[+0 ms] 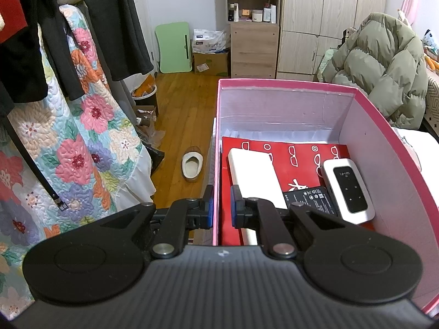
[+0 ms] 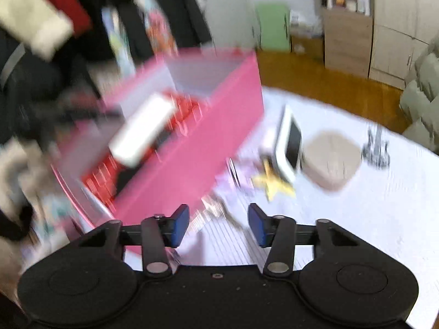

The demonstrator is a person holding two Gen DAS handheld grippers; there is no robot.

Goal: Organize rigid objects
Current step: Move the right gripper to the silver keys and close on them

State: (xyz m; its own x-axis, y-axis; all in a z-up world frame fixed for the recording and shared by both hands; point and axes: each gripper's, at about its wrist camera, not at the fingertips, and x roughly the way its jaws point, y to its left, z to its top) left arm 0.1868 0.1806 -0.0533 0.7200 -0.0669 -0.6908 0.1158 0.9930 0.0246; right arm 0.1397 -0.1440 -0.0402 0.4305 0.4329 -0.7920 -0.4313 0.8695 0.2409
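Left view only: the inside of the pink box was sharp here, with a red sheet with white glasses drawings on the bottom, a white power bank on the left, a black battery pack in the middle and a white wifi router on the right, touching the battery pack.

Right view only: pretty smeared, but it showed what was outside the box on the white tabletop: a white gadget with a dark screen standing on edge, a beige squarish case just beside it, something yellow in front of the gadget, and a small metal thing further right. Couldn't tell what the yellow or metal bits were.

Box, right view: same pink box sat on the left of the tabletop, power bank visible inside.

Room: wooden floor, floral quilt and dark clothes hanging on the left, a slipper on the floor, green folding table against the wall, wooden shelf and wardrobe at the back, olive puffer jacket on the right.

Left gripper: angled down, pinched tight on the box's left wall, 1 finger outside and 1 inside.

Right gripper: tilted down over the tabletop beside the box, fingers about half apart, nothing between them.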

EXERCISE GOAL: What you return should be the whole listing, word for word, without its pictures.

RESPONSE AREA:
[+0 ms] 
[+0 ms] 

The demonstrator is a person holding two Gen DAS handheld grippers; there is no robot.

Goal: Organize rigid objects
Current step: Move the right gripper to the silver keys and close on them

State: (xyz m; its own x-axis, y-axis; all in a z-up world frame fixed for the recording and shared by both hands; point and axes: each gripper's, at about its wrist camera, not at the fingertips, and x roughly the way its jaws point, y to its left, z to its top) left arm 0.1868 0.1806 -0.0533 0.7200 -0.0669 -0.6908 0.1158 0.9930 0.0246; right arm 0.1397 -0.1440 -0.0402 0.4305 0.4329 -0.7920 -0.4313 0.8695 0.2409
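Left view only: the inside of the pink box was sharp here, with a red sheet with white glasses drawings on the bottom, a white power bank on the left, a black battery pack in the middle and a white wifi router on the right, touching the battery pack.

Right view only: pretty smeared, but it showed what was outside the box on the white tabletop: a white gadget with a dark screen standing on edge, a beige squarish case just beside it, something yellow in front of the gadget, and a small metal thing further right. Couldn't tell what the yellow or metal bits were.

Box, right view: same pink box sat on the left of the tabletop, power bank visible inside.

Room: wooden floor, floral quilt and dark clothes hanging on the left, a slipper on the floor, green folding table against the wall, wooden shelf and wardrobe at the back, olive puffer jacket on the right.

Left gripper: angled down, pinched tight on the box's left wall, 1 finger outside and 1 inside.

Right gripper: tilted down over the tabletop beside the box, fingers about half apart, nothing between them.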

This exercise requires no further response.